CA NANCY (2e ch. civ.), 5 septembre 2011 : RG n° 09/01317

Publication : Jurica

 

Extrait : « Les conditions générales du contrat prévoient que « dès après le 5ème arrêté des comptes mensuels suivant l'ouverture du crédit, le montant disponible pourra être augmenté jusqu'au montant maximum du découvert autorisé » qui est fixé à 8.000 euros. Toutefois, cette clause constitue, en application de l'article L. 132-1 du code de la consommation, une clause abusive qui doit être tenue pour non-écrite. En effet, l'absence d'information, notamment quant aux nouvelles charges de remboursement résultant du dépassement du crédit initialement choisi par l'emprunteur, et l'absence de toute faculté de rétractation sont de nature à créer un déséquilibre économique significatif au détriment de l'emprunteur non professionnel, ainsi que l'a justement relevé le premier juge.

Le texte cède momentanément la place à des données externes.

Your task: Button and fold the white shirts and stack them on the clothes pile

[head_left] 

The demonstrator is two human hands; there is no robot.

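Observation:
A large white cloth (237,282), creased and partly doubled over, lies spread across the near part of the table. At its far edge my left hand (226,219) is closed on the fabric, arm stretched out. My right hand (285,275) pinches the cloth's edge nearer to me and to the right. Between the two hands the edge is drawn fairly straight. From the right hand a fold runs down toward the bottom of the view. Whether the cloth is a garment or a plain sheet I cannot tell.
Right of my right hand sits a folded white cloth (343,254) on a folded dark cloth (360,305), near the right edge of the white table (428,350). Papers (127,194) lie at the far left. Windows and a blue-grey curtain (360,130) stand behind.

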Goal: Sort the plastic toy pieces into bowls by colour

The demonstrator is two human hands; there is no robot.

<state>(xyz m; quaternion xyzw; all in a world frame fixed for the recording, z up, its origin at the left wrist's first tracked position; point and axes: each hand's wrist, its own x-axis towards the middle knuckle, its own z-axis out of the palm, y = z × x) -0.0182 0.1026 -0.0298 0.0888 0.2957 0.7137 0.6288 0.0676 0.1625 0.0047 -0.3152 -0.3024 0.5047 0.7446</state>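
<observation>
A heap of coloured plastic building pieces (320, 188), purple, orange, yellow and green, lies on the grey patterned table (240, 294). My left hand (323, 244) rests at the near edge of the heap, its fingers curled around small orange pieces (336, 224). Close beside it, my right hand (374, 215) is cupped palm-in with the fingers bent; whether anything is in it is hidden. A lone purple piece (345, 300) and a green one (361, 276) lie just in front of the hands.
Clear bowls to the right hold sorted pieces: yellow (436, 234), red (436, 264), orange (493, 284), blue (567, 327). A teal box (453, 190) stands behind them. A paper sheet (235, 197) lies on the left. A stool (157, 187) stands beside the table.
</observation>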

Or, suivant l'historique des écritures passées au compte, le plafond du crédit disponible, soit 3.000 euros, a été dépassé dès le 1er avril 2005 pour ne plus jamais être restauré. En assignant en paiement Monsieur X.. seulement le 20 juillet 2007, la SA COFIDIS n'a pas agi dans le délai de deux ans et sa demande doit être déclarée forclose. »

 

RÉPUBLIQUE FRANÇAISE

AU NOM DU PEUPLE FRANÇAIS

 

COUR D’APPEL DE NANCY

DEUXIÈME CHAMBRE CIVILE

ARRÊT DU 5 SEPTEMBRE 2011

 

ÉLÉMENTS D’IDENTIFICATION DE LA DÉCISION       (N.B. : mention ne figurant pas sur l’original)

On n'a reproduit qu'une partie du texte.